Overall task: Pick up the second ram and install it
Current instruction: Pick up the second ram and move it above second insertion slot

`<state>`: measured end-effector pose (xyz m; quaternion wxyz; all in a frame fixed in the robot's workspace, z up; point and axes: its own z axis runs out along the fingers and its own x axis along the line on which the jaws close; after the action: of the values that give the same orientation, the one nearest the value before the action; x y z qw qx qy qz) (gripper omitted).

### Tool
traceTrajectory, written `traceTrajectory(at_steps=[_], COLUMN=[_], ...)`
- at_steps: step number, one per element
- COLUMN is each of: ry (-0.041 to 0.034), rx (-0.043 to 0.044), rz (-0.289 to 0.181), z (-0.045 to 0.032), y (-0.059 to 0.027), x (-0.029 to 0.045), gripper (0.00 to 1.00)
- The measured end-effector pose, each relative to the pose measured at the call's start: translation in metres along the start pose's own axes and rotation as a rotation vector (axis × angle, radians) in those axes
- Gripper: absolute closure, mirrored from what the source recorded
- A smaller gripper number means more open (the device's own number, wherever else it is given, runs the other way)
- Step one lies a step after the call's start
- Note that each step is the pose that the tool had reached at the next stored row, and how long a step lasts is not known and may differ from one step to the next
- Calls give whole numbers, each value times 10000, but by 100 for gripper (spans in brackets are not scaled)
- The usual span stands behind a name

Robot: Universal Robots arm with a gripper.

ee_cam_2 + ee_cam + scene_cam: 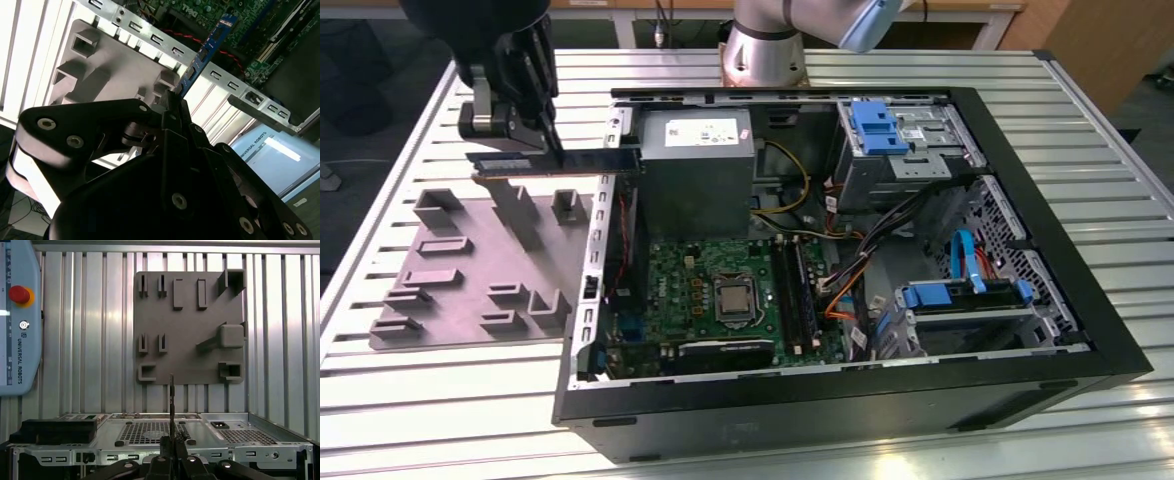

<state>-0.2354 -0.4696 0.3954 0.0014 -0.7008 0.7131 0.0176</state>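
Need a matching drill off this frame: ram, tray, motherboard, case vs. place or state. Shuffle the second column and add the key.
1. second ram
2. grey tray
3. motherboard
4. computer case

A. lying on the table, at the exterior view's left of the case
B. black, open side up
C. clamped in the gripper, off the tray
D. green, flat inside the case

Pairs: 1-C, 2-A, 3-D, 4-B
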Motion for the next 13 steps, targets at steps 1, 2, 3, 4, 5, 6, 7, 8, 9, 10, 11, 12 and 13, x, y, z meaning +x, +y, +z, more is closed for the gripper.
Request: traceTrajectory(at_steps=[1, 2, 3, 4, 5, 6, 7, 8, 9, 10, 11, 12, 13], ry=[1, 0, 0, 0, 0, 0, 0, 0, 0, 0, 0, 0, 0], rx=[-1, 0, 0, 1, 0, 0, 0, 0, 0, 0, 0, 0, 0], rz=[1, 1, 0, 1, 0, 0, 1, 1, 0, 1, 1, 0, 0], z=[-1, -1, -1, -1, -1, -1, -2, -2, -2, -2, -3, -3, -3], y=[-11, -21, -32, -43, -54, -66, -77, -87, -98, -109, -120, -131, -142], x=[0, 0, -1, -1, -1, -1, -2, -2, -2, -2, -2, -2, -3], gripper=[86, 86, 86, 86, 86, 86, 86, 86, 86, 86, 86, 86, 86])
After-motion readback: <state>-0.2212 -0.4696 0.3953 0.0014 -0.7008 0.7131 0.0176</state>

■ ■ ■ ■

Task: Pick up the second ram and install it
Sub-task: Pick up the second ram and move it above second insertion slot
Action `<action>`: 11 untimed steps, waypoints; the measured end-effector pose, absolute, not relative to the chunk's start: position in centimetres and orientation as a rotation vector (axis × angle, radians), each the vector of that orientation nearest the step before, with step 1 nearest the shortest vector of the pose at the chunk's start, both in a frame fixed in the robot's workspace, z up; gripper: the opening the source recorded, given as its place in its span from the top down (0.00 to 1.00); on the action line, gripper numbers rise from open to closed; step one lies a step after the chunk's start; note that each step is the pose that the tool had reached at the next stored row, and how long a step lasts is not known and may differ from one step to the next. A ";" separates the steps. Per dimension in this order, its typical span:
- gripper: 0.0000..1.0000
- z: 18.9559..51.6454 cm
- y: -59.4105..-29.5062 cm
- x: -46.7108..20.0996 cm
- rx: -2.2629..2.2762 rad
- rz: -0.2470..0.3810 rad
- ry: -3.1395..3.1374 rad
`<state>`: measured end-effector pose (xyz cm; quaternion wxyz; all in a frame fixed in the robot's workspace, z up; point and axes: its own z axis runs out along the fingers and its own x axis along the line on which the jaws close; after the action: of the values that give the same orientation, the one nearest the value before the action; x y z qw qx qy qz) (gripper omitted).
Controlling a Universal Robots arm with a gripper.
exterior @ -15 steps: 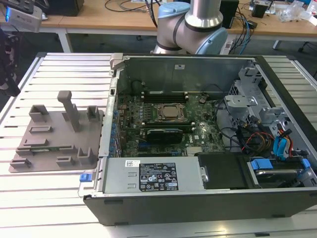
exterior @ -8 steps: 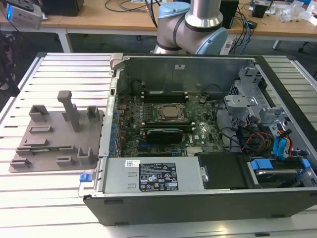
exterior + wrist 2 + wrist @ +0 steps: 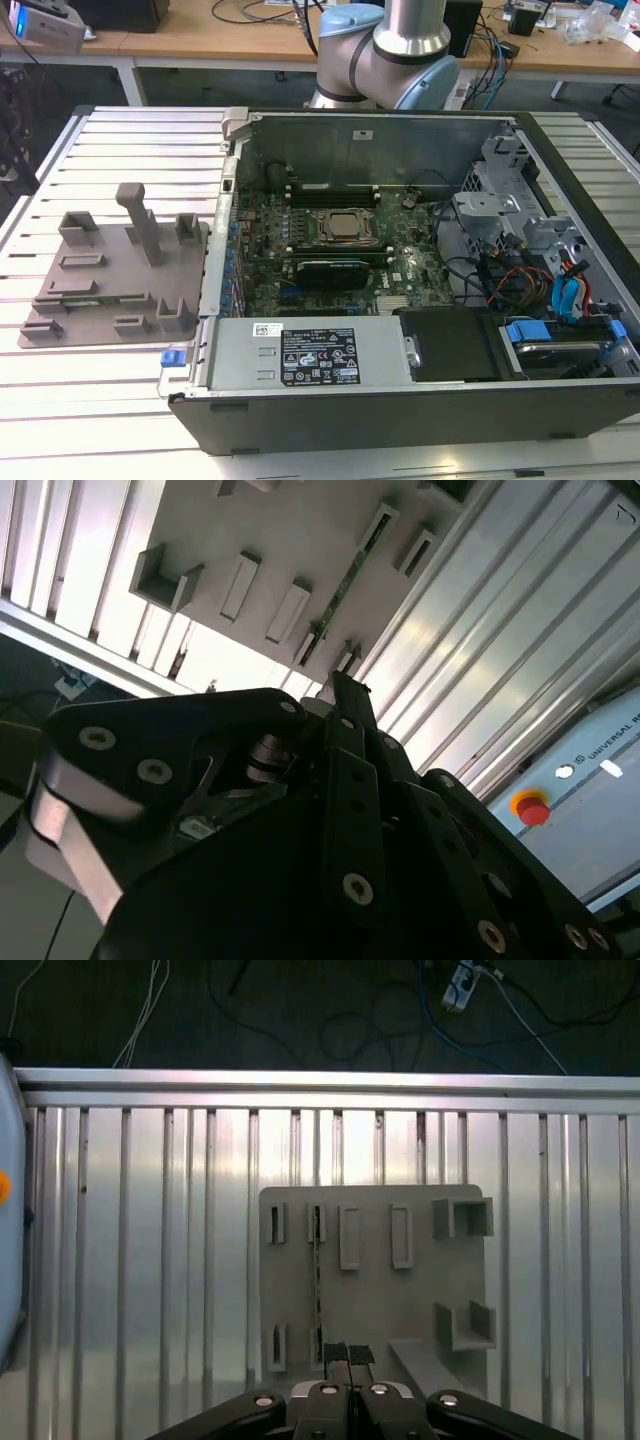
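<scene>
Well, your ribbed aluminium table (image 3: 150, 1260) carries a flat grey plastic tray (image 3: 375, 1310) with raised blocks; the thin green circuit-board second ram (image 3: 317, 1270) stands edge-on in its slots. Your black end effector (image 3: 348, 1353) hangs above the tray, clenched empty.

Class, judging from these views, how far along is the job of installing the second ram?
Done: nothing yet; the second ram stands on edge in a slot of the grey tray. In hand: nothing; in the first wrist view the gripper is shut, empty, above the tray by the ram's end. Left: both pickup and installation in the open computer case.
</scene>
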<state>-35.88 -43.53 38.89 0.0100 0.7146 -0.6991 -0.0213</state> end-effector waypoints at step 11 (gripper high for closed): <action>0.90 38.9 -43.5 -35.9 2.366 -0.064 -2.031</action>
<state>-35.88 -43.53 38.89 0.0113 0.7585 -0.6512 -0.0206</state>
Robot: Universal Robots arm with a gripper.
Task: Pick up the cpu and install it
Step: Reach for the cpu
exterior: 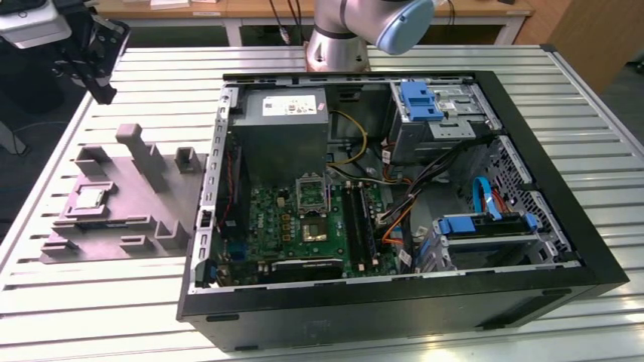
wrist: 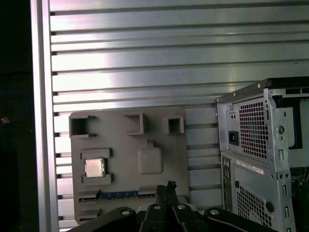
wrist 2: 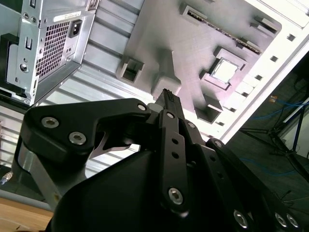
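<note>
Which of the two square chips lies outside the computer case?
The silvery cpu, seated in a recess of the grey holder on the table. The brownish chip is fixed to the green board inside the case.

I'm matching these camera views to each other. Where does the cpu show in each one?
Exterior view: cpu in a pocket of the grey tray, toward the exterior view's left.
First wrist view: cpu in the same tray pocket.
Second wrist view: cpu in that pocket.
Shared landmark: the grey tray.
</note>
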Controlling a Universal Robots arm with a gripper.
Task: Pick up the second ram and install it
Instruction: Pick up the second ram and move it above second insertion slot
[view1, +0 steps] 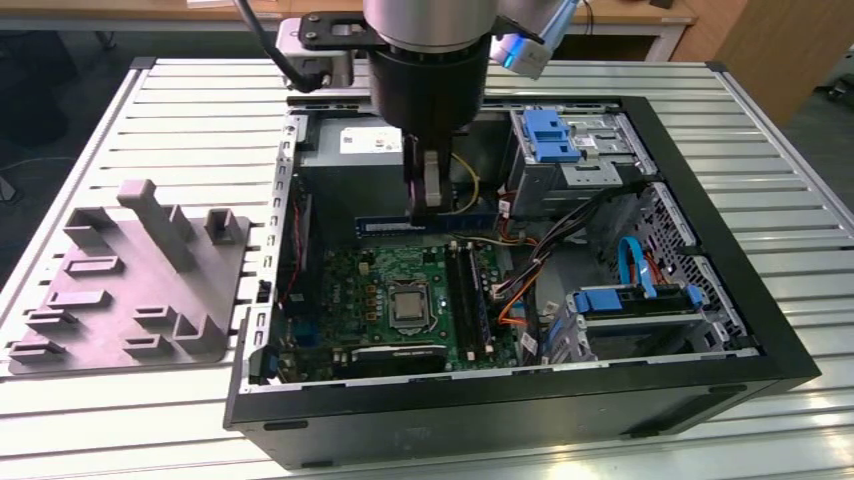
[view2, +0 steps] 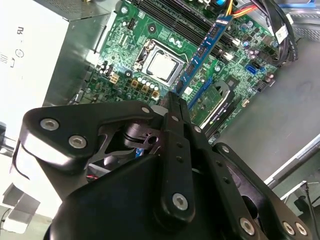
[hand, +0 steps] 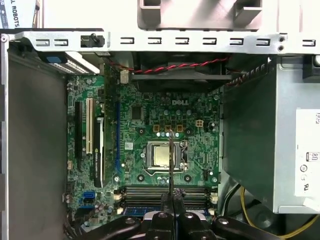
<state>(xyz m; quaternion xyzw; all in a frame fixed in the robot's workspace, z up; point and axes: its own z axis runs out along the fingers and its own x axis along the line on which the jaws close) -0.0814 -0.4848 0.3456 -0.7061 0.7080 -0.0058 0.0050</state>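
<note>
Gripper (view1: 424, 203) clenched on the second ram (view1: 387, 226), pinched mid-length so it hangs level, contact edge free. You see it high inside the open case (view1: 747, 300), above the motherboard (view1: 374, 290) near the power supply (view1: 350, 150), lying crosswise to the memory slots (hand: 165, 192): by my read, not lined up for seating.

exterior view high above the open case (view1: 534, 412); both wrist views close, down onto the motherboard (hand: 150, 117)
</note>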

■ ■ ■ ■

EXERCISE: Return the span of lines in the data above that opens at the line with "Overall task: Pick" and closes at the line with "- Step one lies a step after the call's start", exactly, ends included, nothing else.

WRITTEN ANSWER:
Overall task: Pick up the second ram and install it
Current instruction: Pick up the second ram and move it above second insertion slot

`<state>`: measured end-effector pose (xyz m; quaternion wxyz; all in a frame fixed in the robot's workspace, z up; point and axes: its own z axis runs out along the fingers and its own x axis along the line on which the jaws close; after the action: of the values that give the same orientation, the one nearest the value before the action; x y z qw qx qy qz) (gripper omitted).

### Tool
traceTrajectory, written `traceTrajectory(at_steps=[_], COLUMN=[_], ...)`
- at_steps: step number, one per element
- COLUMN is each of: ry (-0.041 to 0.034), rx (-0.043 to 0.044), rz (-0.289 to 0.181), z (-0.045 to 0.032), y (-0.059 to 0.027), x (-0.029 to 0.045), gripper (0.00 to 1.00)
- The measured end-effector pose, each relative to the pose measured at the call's start: translation in metres along the start pose's own axes and rotation as a rotation vector (axis × angle, radians) in those axes
- Gripper: absolute closure, mirrored from what the source recorded
- A smaller gripper number means more open (the device's own number, wherever else it is given, runs the other way)
- Step one lies a step after the call's start

This brings the exercise to completion.